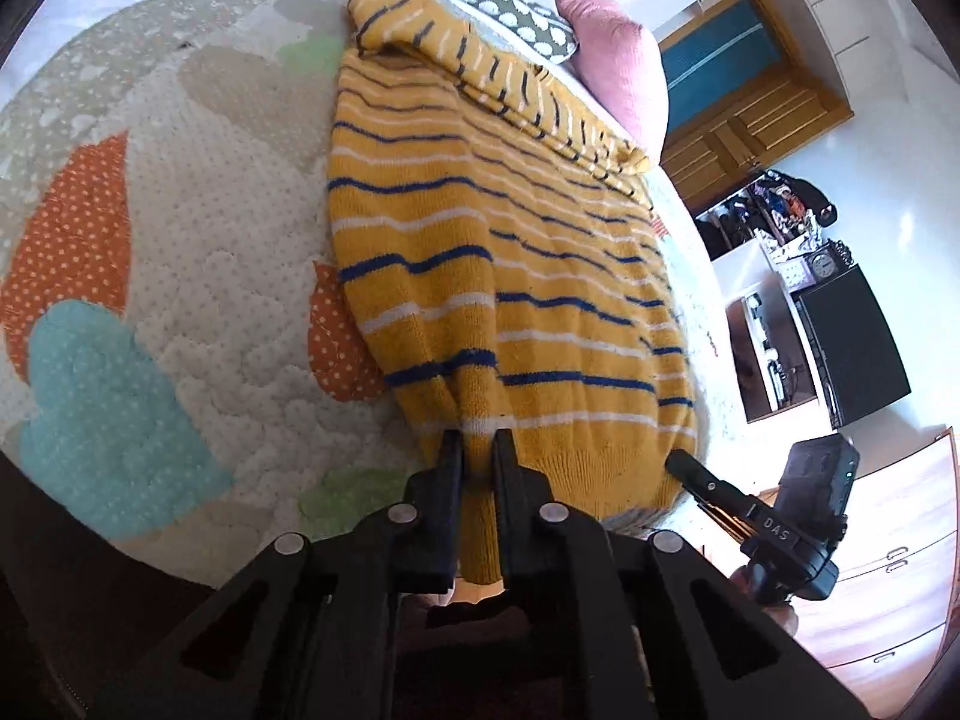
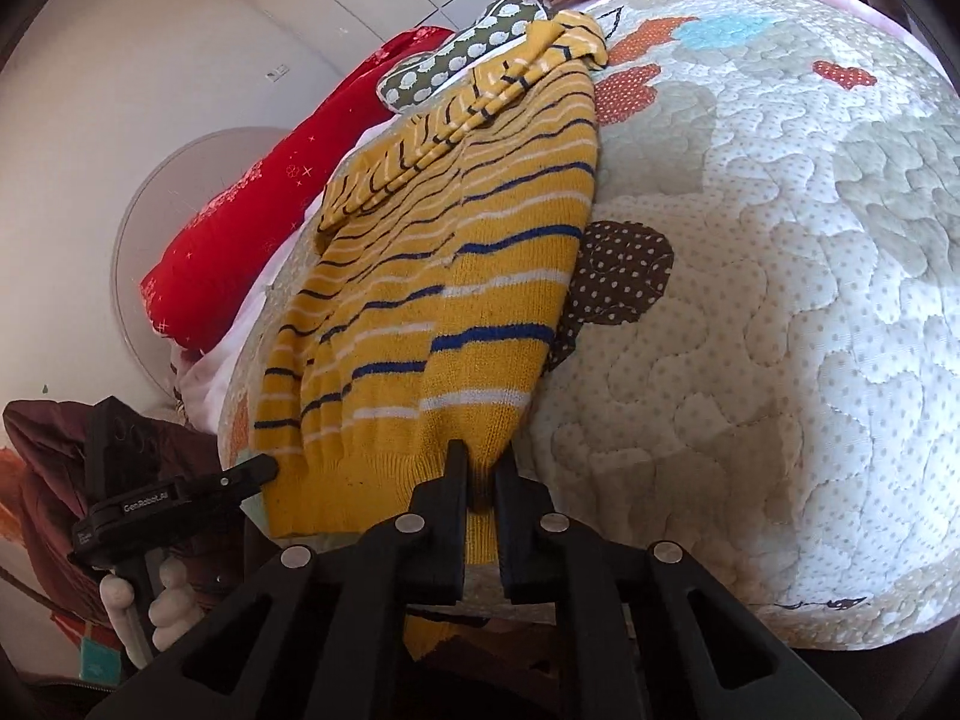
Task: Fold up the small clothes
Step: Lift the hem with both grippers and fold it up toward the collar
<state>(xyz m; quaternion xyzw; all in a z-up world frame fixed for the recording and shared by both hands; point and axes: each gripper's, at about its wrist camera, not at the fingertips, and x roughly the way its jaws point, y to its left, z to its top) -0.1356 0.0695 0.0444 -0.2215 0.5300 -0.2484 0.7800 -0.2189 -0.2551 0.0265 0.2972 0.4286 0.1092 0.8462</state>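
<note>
A small yellow knit sweater [image 1: 510,276] with blue and white stripes lies flat on a quilted bed cover [image 1: 198,276], its sleeves folded in across the far end. My left gripper [image 1: 478,450] is shut on the sweater's near hem at its left corner. My right gripper [image 2: 481,468] is shut on the near hem at the sweater's [image 2: 456,276] right corner. The right gripper also shows in the left wrist view [image 1: 684,465], and the left gripper in the right wrist view [image 2: 264,468]. The hem hangs over the bed's near edge.
The quilted cover [image 2: 780,300] has orange, blue and brown patches. A pink pillow [image 1: 612,54], a dotted green cushion [image 1: 510,6] and a red cushion [image 2: 252,192] lie at the far end. Wooden cabinets [image 1: 750,120] and a black screen [image 1: 852,348] stand beside the bed.
</note>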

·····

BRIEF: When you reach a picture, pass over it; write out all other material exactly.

THE COMPLETED TASK:
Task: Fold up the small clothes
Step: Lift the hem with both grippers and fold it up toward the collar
<state>(xyz m; quaternion xyzw; all in a z-up world frame fixed for the recording and shared by both hands; point and axes: each gripper's, at about its wrist camera, not at the fingertips, and x roughly the way its jaws point, y to its left, z to its top) -0.1356 0.0695 0.0444 -0.2215 0.5300 -0.2484 0.7800 -0.2189 -0.2551 0.0265 0.2972 0.4286 0.1092 0.8462</state>
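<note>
A small yellow knit sweater [image 1: 510,276] with blue and white stripes lies flat on a quilted bed cover [image 1: 198,276], its sleeves folded in across the far end. My left gripper [image 1: 478,450] is shut on the sweater's near hem at its left corner. My right gripper [image 2: 481,468] is shut on the near hem at the sweater's [image 2: 456,276] right corner. The right gripper also shows in the left wrist view [image 1: 684,465], and the left gripper in the right wrist view [image 2: 264,468]. The hem hangs over the bed's near edge.
The quilted cover [image 2: 780,300] has orange, blue and brown patches. A pink pillow [image 1: 612,54], a dotted green cushion [image 1: 510,6] and a red cushion [image 2: 252,192] lie at the far end. Wooden cabinets [image 1: 750,120] and a black screen [image 1: 852,348] stand beside the bed.
</note>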

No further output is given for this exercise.